Learning Clojure: Reinforcement Learning : Exploration vs Exploitation : Multi-Armed Bandits

;; Reinforcement Learning : Exploration vs Exploitation : Multi-Armed Bandits

;; I'm reading the excellent:

;; Reinforcement Learning: An Introduction
;; by Richard S. Sutton and Andrew G. Barto

;; The book's website, on which is available a complete pdf, is here:
;; http://www.incompleteideas.net/book/the-book.html

;; In Chapter 2, they introduce multi-armed bandits as a simplified model problem 

;; On the basis that you don't understand anything you can't explain to a computer, I thought I'd code it up:

;; Here is a 2 armed bandit
(defn bandit [action]
  (case action
    :arms? [:right :left]
    :right (if (< (rand) 0.5) 4 0)
    :left (if (< (rand) 0.2) 5 0)
    :oops!!))

;; We can ask it how many arms it's got, and what they're called
(bandit :arms?) ; [:right :left]

;; And we can pull those arms. Rewards are variable.
(bandit :right) ; 4 ; 4 ; 4 ; 0 ; 0 ; 0 ; 0
(bandit :left) ; 5 ; 0 ; 0 ; 0 ; 5 ; 0 ; 5 ; 0

;; Once we pull an arm, we'll have an action/reward pair
(bandit :right) ; 4
;; the pair would be:
[:right 4]

;; Here's a function that yanks an arm at random, and gives us such a pair
(defn random-yank [bandit]
  (let [a (rand-nth (bandit :arms?))]
    [a (bandit a)]))

(random-yank bandit) ; [:left 0]
(random-yank bandit) ; [:right 4] 

;; And a utility function to take the average of a sequence. We need to be able to provide a default value if the sequence is empty.
(defn average
  ([seq default] (if (empty? seq) default (/ (reduce + seq) (count seq))))
  ([seq] (average seq 0)))

;; with some examples
(average [1 2 3 4 5]) ; 3
(average (list) 10) ; 10
(average (list 1) 2) ; 1
(average [] 100) ; 100


;; If we just pull arms at random we get an average reward of about 1.5

(float (average (map second (repeatedly 1000 #(random-yank bandit))))) ; 1.49

;; Since we can see the code for this particular bandit, we know that
;; the expected value of pulling the right arm is 2 (a half-chance of
;; a reward of 4) and the expected reward for the left arm is 0.2*5 = 1

;; So if we were seeking to maximize reward, we'd probably be best to pull the right arm all the time.

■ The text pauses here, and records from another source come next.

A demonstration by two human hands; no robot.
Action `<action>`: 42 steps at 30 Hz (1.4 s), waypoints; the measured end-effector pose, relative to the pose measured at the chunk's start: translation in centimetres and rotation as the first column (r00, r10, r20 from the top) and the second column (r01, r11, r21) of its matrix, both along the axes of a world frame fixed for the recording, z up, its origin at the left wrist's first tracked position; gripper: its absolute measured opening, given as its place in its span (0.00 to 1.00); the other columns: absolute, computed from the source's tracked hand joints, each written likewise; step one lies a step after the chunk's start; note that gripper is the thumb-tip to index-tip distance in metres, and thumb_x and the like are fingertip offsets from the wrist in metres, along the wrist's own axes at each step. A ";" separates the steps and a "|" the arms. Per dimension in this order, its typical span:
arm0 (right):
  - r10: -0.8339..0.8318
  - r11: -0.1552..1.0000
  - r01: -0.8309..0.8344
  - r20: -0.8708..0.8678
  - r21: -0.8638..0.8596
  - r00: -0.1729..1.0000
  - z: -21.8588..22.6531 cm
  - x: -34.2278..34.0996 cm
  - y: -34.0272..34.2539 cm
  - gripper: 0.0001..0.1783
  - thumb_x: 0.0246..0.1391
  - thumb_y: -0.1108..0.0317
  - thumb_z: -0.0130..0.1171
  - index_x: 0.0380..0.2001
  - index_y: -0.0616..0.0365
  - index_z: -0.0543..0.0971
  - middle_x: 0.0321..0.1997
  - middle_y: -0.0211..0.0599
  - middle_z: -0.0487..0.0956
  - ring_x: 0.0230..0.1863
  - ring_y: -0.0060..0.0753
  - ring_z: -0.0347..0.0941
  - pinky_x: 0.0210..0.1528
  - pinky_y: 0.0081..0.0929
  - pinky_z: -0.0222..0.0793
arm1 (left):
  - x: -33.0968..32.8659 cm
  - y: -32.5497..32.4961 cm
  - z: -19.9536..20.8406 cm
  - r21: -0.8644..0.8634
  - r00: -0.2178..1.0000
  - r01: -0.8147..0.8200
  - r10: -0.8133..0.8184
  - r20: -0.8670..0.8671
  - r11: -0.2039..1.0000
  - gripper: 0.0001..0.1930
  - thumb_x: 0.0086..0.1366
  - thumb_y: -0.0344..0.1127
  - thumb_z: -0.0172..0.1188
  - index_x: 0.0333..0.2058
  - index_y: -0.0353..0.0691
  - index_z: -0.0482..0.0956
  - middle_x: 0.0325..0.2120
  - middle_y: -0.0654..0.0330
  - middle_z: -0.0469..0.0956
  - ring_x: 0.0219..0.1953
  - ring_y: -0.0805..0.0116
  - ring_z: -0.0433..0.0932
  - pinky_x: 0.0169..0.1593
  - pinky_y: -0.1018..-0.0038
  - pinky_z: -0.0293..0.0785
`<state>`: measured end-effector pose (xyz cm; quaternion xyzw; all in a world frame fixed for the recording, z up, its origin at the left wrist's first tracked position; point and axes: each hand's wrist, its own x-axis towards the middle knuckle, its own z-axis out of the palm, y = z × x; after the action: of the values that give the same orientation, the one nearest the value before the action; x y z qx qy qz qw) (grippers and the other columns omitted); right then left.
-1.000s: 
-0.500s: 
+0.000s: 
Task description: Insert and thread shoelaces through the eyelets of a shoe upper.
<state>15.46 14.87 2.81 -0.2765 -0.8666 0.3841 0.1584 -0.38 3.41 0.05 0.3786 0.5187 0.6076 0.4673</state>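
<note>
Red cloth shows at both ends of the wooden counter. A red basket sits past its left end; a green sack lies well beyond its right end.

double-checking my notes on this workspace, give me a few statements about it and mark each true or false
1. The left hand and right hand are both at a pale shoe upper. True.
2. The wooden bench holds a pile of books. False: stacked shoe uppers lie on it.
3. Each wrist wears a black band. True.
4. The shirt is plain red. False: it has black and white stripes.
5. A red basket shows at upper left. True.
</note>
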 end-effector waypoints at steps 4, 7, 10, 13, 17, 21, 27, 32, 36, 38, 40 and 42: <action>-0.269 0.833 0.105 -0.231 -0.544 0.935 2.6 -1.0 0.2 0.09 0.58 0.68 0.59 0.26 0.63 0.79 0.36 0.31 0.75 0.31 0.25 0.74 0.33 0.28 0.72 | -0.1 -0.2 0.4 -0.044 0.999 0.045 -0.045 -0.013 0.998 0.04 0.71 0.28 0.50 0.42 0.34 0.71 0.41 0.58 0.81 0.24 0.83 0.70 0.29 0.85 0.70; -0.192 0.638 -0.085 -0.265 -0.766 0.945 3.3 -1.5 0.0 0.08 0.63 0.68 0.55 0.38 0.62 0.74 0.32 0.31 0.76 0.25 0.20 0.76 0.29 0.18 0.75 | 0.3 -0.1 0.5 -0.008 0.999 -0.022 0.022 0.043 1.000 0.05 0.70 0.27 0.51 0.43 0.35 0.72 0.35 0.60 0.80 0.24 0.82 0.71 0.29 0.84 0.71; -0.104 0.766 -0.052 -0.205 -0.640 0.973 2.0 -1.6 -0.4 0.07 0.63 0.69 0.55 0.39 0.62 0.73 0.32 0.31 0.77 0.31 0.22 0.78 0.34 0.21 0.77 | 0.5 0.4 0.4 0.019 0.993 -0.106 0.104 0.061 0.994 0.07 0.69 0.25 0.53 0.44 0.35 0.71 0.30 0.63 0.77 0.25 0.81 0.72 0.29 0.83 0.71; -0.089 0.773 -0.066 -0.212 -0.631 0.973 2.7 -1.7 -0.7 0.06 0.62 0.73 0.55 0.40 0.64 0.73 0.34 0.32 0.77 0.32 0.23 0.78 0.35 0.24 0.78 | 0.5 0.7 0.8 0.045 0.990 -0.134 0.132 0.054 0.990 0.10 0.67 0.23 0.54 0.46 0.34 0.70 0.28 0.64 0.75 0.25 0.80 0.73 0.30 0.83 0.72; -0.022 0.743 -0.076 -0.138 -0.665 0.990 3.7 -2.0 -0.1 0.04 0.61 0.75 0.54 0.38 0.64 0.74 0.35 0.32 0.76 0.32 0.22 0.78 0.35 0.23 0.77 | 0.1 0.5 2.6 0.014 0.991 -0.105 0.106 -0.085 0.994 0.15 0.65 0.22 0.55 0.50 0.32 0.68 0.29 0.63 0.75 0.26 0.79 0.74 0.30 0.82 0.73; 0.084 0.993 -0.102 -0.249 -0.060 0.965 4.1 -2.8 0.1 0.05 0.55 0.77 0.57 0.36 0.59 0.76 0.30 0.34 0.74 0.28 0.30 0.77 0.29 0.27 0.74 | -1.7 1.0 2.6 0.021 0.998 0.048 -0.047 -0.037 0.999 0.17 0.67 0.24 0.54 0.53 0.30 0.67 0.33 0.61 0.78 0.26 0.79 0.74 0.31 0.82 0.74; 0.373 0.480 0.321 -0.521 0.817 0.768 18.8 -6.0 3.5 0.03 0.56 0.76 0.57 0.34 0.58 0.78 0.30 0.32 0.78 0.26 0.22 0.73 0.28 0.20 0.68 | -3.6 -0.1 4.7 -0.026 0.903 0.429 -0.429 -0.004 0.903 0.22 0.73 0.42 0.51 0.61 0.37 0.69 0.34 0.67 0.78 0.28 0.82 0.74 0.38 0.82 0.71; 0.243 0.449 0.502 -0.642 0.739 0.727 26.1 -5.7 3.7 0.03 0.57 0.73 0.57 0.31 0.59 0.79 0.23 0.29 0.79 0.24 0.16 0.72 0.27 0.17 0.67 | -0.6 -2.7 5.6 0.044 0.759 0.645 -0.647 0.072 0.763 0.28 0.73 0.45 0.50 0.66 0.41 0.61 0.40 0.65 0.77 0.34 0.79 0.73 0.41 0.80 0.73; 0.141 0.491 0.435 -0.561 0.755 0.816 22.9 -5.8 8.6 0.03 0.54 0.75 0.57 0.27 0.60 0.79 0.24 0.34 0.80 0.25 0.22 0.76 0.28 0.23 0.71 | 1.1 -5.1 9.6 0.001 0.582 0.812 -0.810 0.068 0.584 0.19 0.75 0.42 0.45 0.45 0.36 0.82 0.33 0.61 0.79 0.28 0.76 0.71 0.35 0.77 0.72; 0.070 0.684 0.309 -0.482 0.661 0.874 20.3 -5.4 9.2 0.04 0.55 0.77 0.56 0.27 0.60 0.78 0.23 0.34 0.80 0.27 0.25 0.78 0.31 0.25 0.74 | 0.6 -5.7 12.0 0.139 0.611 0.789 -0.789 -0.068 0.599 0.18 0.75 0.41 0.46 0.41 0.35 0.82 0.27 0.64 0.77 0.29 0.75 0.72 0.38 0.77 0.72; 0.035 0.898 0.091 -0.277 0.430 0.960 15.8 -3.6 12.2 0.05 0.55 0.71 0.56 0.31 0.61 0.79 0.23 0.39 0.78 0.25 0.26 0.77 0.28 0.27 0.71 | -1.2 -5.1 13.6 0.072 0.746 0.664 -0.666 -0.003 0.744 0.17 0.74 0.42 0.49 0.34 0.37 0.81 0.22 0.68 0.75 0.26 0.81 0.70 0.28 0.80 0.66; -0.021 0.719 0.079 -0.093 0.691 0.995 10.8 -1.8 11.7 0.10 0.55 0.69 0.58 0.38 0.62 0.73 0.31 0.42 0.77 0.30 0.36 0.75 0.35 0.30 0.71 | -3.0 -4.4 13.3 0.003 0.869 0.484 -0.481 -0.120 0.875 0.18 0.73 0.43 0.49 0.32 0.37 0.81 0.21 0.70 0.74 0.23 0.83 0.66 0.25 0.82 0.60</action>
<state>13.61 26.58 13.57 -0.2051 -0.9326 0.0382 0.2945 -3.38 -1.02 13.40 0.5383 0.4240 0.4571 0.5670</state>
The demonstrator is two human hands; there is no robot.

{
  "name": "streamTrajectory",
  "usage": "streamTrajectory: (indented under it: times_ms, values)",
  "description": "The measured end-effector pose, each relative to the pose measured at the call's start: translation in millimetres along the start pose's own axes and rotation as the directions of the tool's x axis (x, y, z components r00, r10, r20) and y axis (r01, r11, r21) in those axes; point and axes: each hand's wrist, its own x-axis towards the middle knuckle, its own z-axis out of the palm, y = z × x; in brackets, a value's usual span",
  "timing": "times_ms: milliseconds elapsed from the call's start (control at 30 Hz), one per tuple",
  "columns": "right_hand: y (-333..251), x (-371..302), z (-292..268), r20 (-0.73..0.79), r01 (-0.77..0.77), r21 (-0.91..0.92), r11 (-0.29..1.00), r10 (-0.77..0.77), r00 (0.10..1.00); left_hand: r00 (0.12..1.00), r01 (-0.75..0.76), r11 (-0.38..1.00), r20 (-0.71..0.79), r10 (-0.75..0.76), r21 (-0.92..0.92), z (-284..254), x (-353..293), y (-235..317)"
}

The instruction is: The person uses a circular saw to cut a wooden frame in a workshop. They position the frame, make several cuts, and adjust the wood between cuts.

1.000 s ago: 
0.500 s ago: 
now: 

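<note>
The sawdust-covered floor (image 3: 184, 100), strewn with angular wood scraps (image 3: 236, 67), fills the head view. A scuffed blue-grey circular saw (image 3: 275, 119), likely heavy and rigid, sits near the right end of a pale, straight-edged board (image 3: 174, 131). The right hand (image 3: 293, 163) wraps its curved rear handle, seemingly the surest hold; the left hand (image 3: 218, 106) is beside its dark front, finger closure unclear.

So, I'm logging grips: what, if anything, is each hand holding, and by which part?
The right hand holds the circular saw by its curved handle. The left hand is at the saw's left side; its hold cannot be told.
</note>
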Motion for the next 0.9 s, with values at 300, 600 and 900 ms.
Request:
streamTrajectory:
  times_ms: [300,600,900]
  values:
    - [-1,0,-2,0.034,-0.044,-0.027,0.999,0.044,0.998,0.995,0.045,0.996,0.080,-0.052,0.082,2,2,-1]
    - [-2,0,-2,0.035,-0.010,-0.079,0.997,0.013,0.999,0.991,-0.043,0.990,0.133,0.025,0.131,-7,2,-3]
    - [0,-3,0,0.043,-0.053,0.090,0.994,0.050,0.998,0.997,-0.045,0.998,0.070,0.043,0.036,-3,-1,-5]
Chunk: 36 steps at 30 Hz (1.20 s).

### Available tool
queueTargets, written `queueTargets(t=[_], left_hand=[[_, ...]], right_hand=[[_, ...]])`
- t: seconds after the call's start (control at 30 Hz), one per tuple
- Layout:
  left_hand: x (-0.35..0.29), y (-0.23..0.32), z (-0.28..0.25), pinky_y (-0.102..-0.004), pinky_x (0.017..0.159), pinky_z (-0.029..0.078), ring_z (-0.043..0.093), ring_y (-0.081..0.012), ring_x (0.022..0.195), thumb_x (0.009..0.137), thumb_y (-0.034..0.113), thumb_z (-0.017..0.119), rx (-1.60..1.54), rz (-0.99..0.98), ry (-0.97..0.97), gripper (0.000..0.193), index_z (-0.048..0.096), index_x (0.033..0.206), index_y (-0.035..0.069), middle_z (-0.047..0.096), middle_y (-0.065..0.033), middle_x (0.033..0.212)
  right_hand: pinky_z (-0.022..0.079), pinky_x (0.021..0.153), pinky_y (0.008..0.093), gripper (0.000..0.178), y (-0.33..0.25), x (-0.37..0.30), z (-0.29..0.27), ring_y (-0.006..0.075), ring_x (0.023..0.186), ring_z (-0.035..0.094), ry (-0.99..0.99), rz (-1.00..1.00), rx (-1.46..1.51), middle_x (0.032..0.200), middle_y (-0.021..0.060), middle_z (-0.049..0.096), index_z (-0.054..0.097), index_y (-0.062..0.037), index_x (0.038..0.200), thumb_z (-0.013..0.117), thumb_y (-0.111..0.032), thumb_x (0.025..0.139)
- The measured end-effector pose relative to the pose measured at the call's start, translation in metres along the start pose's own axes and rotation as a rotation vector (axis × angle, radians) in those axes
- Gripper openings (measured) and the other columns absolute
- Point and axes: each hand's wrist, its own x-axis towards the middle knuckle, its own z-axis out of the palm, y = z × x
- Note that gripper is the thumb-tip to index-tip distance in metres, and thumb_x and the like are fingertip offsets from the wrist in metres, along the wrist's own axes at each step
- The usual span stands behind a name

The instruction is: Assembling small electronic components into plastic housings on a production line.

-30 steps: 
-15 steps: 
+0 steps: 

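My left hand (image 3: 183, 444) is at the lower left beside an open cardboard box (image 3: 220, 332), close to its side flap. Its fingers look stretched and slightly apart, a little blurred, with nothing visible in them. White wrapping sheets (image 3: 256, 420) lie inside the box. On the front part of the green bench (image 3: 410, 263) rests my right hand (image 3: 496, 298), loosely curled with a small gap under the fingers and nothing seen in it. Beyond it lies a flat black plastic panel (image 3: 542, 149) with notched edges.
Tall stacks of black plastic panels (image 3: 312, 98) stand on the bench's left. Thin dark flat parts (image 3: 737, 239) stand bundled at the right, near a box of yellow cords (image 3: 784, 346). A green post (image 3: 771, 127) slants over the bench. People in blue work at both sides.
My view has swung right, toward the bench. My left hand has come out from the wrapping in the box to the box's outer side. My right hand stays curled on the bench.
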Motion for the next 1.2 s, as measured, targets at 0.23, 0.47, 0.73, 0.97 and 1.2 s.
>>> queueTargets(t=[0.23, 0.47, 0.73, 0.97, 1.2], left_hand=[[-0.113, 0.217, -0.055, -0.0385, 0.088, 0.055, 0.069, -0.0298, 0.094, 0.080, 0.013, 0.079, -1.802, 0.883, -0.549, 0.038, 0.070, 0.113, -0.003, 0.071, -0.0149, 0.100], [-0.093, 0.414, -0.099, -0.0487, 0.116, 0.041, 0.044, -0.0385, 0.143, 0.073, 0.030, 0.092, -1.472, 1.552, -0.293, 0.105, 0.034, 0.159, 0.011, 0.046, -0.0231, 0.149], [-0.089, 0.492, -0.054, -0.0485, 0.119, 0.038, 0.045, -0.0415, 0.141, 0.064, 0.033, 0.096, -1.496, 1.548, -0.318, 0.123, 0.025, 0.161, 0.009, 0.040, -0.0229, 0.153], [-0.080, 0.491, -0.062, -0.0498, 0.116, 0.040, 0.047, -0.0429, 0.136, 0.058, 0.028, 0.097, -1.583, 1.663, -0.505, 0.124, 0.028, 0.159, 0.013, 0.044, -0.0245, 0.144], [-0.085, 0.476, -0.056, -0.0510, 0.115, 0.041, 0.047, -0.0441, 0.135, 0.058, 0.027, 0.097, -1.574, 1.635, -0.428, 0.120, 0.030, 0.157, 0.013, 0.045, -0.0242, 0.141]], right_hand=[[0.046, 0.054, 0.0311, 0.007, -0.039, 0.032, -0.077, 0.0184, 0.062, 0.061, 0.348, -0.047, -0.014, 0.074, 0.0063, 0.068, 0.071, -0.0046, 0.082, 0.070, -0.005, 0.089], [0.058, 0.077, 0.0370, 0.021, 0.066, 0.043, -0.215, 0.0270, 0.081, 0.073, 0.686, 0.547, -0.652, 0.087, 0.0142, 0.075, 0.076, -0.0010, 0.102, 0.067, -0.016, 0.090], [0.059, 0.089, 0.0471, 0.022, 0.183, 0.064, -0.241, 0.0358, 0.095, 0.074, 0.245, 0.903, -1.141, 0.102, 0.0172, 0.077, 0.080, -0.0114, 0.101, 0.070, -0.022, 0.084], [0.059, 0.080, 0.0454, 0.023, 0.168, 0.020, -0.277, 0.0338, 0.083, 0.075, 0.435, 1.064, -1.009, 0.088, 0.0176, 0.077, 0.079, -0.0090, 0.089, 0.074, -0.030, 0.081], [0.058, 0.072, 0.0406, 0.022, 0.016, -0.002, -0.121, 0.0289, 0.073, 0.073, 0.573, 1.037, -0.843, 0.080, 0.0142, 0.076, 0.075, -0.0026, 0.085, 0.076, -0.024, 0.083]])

(float (average (map bandit (repeat 10000 :right)))) ; 1.9912 
(float (average (map bandit (repeat 10000 :left )))) ; 0.985


;; The interesting question is, if we don't know how the bandit works, how should we design an algorithm that gets the most reward?
;; (Or at least do better than yanking arms at random!)

;; One thing our algorithm is going to have to do is keep some state to record what happens.
;; Let's start by recording the results of all pulls to date:

;; At first, we know nothing, so we can set up a table to represent that we know nothing
(defn initial-state [bandit]
  (into {} (for [k (bandit :arms?)] [k (list)])))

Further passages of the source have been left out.